HEEFT DE VOLGENDE BESCHIKKING VASTGESTELD:

Artikel 1

De steunmaatregel die België voornemens is tot en met 31 december 2005 te verlenen ten behoeve van ondernemingen die op 31 december 2000 houder waren van een erkenning als coördinatiecentrum uit hoofde van Koninklijk Besluit nr. 187 van 30 december 1982, en waarvan de erkenning tussen 17 februari 2003 en 31 december 2005 verstrijkt, wordt beschouwd als verenigbaar met de gemeenschappelijke markt, welke steunmaatregel, in afwijking van de algemene belastingregels, bestaat in:

- de toepassing van het normale tarief van de vennootschapsbelasting, maar slechts over een theoretische grondslag die overeenstemt met een variabel percentage van bepaalde exploitatiekosten (zogenaamde cost-plus-methode).

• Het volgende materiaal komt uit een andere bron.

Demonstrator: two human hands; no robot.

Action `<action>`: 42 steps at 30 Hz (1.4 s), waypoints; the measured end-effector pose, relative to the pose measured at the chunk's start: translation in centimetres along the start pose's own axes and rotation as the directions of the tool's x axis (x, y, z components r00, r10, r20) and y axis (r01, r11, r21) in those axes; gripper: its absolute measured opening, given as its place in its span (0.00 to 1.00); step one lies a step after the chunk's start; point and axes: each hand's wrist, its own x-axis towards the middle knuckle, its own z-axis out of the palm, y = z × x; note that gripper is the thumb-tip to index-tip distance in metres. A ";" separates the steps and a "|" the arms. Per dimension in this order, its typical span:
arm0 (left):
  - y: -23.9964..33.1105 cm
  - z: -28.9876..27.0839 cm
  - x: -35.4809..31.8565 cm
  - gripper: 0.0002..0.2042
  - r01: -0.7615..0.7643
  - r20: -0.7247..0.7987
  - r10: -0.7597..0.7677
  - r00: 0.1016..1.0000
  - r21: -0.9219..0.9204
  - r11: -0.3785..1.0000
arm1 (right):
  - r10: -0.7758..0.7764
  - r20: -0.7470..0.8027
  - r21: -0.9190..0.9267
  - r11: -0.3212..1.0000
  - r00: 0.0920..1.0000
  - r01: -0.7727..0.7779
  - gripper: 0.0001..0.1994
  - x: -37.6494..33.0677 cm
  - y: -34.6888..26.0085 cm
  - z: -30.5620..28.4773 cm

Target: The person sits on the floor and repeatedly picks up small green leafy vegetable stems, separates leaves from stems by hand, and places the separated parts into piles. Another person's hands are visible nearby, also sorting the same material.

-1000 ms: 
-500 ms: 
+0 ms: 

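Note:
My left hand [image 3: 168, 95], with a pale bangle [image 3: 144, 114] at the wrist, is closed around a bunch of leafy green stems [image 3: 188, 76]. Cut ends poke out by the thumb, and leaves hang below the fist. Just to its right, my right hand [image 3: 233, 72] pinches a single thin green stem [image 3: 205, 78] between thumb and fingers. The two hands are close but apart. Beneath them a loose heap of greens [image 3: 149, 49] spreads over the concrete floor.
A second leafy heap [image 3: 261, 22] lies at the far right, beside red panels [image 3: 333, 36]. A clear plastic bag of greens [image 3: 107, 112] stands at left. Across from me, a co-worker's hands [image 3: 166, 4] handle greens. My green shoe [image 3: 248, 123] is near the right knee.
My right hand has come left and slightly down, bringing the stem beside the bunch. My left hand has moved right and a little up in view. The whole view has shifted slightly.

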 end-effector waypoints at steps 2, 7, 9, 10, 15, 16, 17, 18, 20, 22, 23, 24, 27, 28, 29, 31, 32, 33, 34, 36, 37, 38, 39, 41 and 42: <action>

Er wordt echter een alternatieve belastinggrondslag in aanmerking genomen wanneer die hoger ligt dan de grondslag die voortvloeit uit de toepassing van de cost-plus-methode; in die alternatieve belastinggrondslag zijn de abnormale en de voordelen zonder tegenprestatie die het centrum behaalt, en de niet in aanmerking komende uitgaven meegerekend;

- de toepassing van een bijzondere jaarlijkse belasting van 10000 EUR per werknemer met een plafond van 100000 EUR;

- de vrijstelling van de onroerende voorheffing over in België gelegen vastgoed waarvan het centrum eigenaar is en dat het voor zijn beroepsactiviteit gebruikt;

- de vrijstelling van de roerende voorheffing (Belgische bronbelasting) op door de centra uitgekeerde dividenden, rente en royalty's, behoudens, wat rente betreft, indien de begunstigde onderworpen is aan de belasting op natuurlijke personen of aan de belasting op rechtspersonen;

- de vrijstelling van de roerende voorheffing (Belgische bronbelasting) op door de centra geïnde inkomsten uit hun deposito's van gelden;

- de vrijstelling van het registratierecht van 0,5 % over de kapitaalinbreng en over de verhogingen van het maatschappelijk kapitaal.

Artikel 2

Deze beschikking is gericht tot het Koninkrijk België.

Gedaan te Brussel, 16 juli 2003.

Voor de Raad

De voorzitter

G. Magri

(1) PB C 384 van 10.12.1998, blz. 3.

(2) Nog niet bekendgemaakt in het Publicatieblad.